Emerson College’s only independent, student-run newspaper since 1947

The Berkeley Beacon

Emerson College’s only independent, student-run newspaper since 1947

The Berkeley Beacon

Emerson College’s only independent, student-run newspaper since 1947

The Berkeley Beacon

How pop culture is changing indigenous narratives

Courtesy Creative Commons

With the popularity of Martin Scorsese’s newest movie “Killers of the Flower Moon,” a great deal of attention has been brought back to Indigenous populations all around the world. “Killers of the Flower Moon” follows the brutality enacted against the Osage Nation, especially the brutality women faced during the seizure of their land in an attempt to gain head rights to the land for oil money. Although Native American displacement is nothing new, Scorsese’s film ignited a spotlight on the issue. 

The film was incredibly dense and moving, but it does not even scratch the surface of the justice that Indigenous people deserve. 

In addition to offering a small glimpse into the violence Osage people faced, the film also depicts a lack of concern on behalf of the United States government until the death toll included a white man. This helps depict the severity of white ignorance when it comes to Native American genocide. 

Much like “Killers of the Flower Moon,” other movies and television shows, like “Blood Quantum,” “Dances with Wolves,” and “Dark Winds,” portray Indigenous hardships and help fuel the conversation of displacement and genocide. People tend to forget the history of Indigenous communities and seemingly do not care to be involved. Pop culture and the media force people to confront the horrors of America’s colonial past, whether they want to or not.
With a movie as popular and successful as “Killers of the Flower Moon,” the discussion about Native American genocide has been brought to the forefront. 
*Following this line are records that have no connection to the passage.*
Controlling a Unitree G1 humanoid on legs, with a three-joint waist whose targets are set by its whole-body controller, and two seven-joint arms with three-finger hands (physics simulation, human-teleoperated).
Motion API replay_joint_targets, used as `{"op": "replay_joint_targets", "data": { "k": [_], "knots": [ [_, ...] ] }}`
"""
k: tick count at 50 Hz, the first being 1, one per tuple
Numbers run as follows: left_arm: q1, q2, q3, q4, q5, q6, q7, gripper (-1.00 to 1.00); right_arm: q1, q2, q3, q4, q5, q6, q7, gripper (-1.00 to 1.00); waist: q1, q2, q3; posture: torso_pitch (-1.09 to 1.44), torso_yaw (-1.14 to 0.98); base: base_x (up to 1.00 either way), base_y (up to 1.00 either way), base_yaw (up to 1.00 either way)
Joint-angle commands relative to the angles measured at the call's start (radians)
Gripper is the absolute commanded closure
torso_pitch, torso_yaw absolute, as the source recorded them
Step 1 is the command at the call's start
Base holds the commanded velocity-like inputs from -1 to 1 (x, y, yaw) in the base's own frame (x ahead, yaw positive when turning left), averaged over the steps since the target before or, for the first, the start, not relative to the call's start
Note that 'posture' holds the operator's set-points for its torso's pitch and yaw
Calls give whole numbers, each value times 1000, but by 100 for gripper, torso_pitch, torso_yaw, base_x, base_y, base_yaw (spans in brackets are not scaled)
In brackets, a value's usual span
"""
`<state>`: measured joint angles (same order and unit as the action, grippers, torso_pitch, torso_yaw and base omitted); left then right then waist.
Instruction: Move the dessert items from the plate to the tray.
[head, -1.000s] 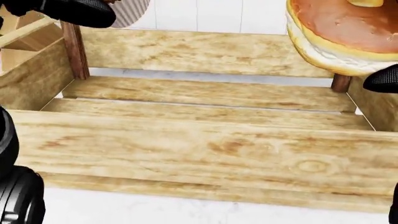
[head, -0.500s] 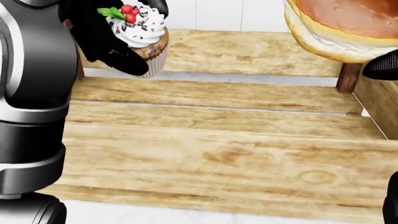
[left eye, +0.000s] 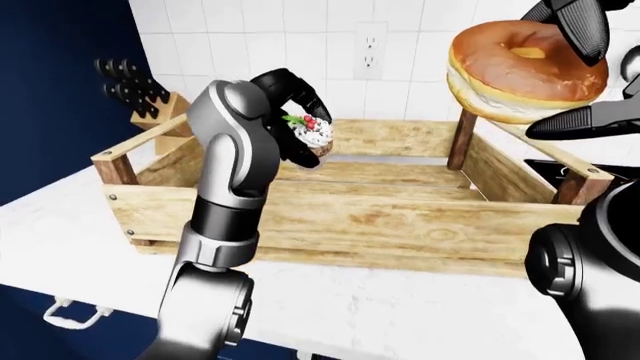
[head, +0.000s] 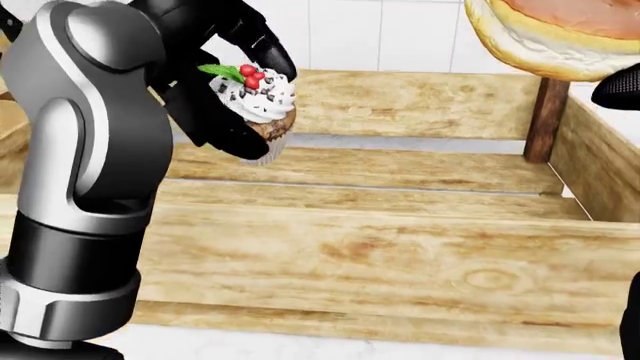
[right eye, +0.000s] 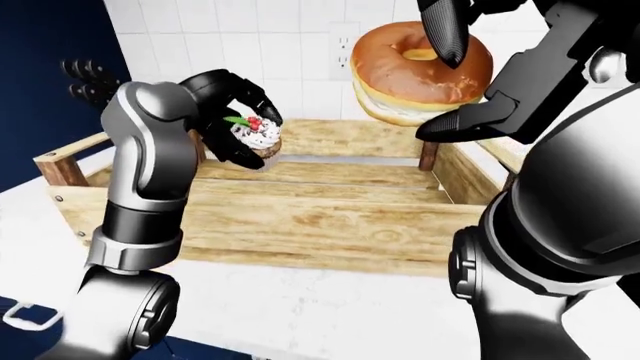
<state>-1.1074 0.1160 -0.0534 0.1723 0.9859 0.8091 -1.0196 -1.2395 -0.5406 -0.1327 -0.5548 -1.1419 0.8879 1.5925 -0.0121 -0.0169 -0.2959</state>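
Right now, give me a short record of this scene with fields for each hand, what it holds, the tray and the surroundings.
left hand: closed round a small cupcake with white frosting and red berries, held above the tray's left part
right hand: fingers closed on a big glazed ring donut with cream filling, held above the tray's right end
tray: slatted light wooden crate on a white counter, nothing lying in it
surroundings: knife block at left, white tiled wall with an outlet
plate: not in view

In the head view the donut (head: 560, 37) is cut off by the top and right edges. The left robot hand (head: 215, 90) hides the cupcake's (head: 258, 105) wrapper. The knife block (left eye: 165, 112) sits partly behind the tray (left eye: 380, 225).
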Motion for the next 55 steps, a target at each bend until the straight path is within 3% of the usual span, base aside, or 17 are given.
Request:
{"op": "replay_joint_targets", "data": {
  "k": [1,3,7,17,19,22,28,31,34,39,45,49,55],
  "knots": [
    [-41,7,10,-27,15,-12,7,-29,-25,-6,-6,12,-2,-5,-18,99,0,-4,-5,-51,0,0,0,0],
    [-44,8,13,-25,16,-15,3,-57,-26,-6,-6,16,1,-8,-23,99,1,-4,-3,-51,0,0,0,0],
    [-51,18,28,-52,12,-12,-20,-68,-30,-8,-7,21,2,-11,-23,99,1,-4,-1,-51,0,0,0,0],
    [-80,45,39,-215,23,60,-140,-79,-33,5,9,57,-21,-25,-12,99,2,-1,4,-51,0,0,0,0],
    [-84,57,48,-253,21,78,-166,-80,-41,21,17,91,-26,-30,-23,99,1,1,4,-51,0,0,0,0],
    [-72,76,48,-338,31,108,-220,-100,-66,31,49,168,-70,-51,0,99,-1,4,1,-51,0,0,0,0],
    [-43,83,47,-472,56,150,-301,-100,-120,77,69,318,-121,-109,18,99,-1,8,-1,-51,0,0,0,0],
    [-40,88,50,-492,62,156,-319,-100,-131,43,121,374,-91,-68,22,98,1,6,-3,-51,0,0,0,0],
    [-36,96,63,-492,49,147,-314,-100,-146,-23,207,427,-24,7,22,98,4,5,-6,-51,0,0,0,0],
    [-29,105,61,-506,45,154,-318,-100,-205,-217,450,446,219,201,22,98,8,4,-8,-51,0,0,0,0],
    [-38,110,60,-505,39,154,-325,-100,-235,-251,557,476,292,282,22,98,8,0,2,-51,0,0,0,0],
    [-33,107,57,-514,43,154,-332,-100,-204,-177,531,533,205,230,22,98,6,2,2,-51,0,0,0,0],
    [-25,99,55,-525,45,154,-340,-100,-148,-37,420,618,45,121,22,98,8,6,0,-51,0,0,0,0]
  ]
}}
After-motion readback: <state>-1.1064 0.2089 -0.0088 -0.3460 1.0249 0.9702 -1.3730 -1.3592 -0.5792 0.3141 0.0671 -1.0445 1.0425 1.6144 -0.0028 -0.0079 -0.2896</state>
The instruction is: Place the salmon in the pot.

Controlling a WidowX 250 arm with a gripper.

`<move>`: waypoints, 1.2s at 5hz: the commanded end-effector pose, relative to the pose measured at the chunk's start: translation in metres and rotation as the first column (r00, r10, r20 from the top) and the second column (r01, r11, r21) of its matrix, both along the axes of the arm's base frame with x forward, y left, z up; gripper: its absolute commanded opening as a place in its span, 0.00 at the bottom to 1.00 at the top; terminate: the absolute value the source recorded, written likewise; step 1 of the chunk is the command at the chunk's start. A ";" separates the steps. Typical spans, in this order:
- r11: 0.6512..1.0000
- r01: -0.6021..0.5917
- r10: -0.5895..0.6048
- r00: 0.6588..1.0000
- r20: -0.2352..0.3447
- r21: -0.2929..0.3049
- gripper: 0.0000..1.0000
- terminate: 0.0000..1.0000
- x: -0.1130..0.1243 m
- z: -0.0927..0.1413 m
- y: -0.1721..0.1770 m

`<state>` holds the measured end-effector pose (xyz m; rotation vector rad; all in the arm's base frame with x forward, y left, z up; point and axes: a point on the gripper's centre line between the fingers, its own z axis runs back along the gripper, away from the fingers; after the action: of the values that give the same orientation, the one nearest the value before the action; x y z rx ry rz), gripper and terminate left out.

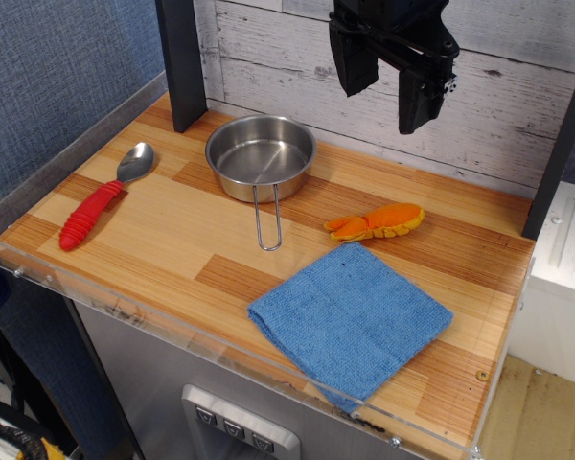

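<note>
1. Wooden plank-patterned tabletop (172, 240) with clear acrylic edging; carries everything below.
2. Folded blue terry cloth (350, 321), near front right corner.
3. Black robot gripper (388, 101), raised above the table's rear, jaws parted wide, holding nothing.
4. Shallow round stainless-steel pot (261, 156), empty, rear centre; thin wire handle points toward the front.
5. Red-handled metal spoon (105, 196), left side, well apart from pot.
6. Small orange toy salmon (379, 223), lying flat right of the pot, just behind the cloth, touching neither.
</note>
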<state>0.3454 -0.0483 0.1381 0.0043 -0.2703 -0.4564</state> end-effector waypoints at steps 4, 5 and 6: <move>0.996 0.076 -0.071 0.992 -0.103 0.046 1.00 0.00 0.006 -0.069 -0.009; 0.982 0.173 -0.165 0.980 -0.107 0.073 1.00 0.00 0.005 -0.088 -0.017; 0.968 0.228 -0.213 0.967 -0.140 0.105 1.00 0.00 0.006 -0.106 -0.019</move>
<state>0.3467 -0.0666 0.0173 0.0565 -0.0721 -0.6920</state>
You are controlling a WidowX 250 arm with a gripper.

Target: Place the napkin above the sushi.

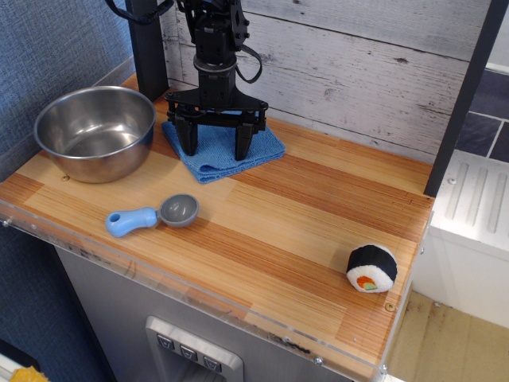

Although creating an award-winning movie does not make right the injustices faced by numerous Indigenous tribes, it confronts the erasure of these Indigenous identities from U.S. colonial history. 

Colonization has also resulted in the cultural appropriation of Indigenous identities. Sacred traditions that have been upheld for centuries became something to mock. From Halloween costumes to sports mascots, cultural appropriation has taken place for years and it is doubtful that it will ever end. 

Even at an institutional level, colleges have yet to address any flaws with their own cultural appropriation. For example, Florida State University’s (FSU) mascot is the Seminoles, which is based on the Native American tribe that previously occupied Florida until they were displaced and forced to move west. 

The university has yet to publicly acknowledge that its mascot is a form of cultural appropriation and has said nothing in terms of changing it. 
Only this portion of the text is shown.